YOUR ASSIGNMENT ::
When the line with "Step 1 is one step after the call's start" appears below, start repeating lines exactly, and keep going through the line with "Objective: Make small"; add nothing outside that span.

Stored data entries
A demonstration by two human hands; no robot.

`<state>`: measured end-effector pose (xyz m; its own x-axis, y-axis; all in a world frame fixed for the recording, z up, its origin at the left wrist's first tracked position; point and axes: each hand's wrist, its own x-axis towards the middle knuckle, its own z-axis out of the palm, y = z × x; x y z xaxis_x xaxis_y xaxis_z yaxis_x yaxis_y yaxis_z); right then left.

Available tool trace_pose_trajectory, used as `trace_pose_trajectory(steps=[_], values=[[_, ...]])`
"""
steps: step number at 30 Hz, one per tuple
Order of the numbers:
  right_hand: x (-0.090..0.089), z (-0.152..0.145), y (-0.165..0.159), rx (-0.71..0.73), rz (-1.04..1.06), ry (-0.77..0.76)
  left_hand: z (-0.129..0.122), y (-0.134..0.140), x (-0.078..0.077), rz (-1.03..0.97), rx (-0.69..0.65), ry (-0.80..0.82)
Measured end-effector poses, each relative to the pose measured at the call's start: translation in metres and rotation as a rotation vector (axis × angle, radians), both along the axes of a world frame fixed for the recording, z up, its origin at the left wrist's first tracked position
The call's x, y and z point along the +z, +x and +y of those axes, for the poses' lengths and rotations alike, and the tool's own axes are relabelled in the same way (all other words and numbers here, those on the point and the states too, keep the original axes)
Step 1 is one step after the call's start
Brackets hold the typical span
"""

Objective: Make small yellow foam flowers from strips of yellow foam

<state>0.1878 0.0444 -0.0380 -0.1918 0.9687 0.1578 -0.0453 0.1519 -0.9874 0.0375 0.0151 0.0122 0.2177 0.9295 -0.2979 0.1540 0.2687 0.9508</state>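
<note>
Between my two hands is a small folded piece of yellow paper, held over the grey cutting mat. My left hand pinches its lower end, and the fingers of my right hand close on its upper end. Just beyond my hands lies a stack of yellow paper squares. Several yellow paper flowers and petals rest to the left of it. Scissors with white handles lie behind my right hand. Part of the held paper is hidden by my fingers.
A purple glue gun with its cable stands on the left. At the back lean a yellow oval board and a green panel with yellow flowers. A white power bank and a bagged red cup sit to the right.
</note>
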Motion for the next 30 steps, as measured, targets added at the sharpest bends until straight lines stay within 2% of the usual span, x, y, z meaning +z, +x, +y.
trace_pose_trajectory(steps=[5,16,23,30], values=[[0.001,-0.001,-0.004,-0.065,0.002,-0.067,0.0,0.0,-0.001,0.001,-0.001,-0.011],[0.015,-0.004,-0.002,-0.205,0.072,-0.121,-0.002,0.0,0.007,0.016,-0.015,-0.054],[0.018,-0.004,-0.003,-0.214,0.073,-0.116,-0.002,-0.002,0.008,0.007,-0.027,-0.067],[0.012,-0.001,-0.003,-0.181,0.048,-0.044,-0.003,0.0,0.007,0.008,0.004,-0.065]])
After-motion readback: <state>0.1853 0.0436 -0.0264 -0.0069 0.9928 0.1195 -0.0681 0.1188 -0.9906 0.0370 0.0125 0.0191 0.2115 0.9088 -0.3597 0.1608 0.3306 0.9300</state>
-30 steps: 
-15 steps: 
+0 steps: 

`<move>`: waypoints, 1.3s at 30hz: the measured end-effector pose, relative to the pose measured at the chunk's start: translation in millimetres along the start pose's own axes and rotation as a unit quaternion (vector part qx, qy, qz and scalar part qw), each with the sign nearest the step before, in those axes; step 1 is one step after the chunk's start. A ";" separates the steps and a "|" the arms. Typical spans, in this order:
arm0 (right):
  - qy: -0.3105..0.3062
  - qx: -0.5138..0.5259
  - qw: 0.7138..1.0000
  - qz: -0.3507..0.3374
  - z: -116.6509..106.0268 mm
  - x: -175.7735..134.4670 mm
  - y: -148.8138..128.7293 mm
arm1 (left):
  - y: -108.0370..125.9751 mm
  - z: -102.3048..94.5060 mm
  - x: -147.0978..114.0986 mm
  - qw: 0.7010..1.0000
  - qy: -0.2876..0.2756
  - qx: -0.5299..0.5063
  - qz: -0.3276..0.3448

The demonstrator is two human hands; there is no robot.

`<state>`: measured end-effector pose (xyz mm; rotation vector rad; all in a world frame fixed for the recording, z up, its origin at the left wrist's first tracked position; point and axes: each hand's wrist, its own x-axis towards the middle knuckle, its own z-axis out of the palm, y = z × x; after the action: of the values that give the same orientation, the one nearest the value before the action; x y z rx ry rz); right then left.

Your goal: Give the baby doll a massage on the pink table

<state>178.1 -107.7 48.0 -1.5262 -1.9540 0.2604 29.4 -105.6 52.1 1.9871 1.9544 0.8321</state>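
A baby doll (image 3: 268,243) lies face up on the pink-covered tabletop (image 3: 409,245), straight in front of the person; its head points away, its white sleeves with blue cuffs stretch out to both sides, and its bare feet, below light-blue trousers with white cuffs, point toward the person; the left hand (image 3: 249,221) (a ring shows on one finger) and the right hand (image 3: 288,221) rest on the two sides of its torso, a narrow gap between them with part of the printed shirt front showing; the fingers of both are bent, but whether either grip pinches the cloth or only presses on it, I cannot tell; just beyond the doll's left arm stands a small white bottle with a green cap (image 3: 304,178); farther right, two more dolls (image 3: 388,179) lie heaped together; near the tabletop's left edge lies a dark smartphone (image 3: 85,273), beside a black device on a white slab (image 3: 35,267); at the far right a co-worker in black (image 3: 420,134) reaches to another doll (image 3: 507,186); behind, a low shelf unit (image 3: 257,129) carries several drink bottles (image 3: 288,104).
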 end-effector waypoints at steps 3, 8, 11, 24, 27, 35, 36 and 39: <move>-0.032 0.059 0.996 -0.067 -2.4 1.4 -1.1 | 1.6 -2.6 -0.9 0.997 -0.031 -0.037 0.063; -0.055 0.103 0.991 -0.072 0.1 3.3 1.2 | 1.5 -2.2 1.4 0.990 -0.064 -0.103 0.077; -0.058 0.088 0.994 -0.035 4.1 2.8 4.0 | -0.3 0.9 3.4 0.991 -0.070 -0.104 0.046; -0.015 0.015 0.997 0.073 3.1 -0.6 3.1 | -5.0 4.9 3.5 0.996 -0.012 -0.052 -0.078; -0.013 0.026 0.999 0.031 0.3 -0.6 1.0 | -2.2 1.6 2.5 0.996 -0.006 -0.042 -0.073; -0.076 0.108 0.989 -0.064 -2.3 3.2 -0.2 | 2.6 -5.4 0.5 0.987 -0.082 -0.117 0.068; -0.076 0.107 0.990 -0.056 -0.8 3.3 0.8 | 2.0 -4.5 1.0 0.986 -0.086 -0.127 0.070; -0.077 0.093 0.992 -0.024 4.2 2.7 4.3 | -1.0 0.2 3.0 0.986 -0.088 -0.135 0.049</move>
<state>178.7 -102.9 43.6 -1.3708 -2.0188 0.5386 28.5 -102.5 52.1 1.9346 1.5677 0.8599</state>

EXERCISE OUTPUT ::
Step 1 is one step after the call's start
Brackets hold the typical span
"""

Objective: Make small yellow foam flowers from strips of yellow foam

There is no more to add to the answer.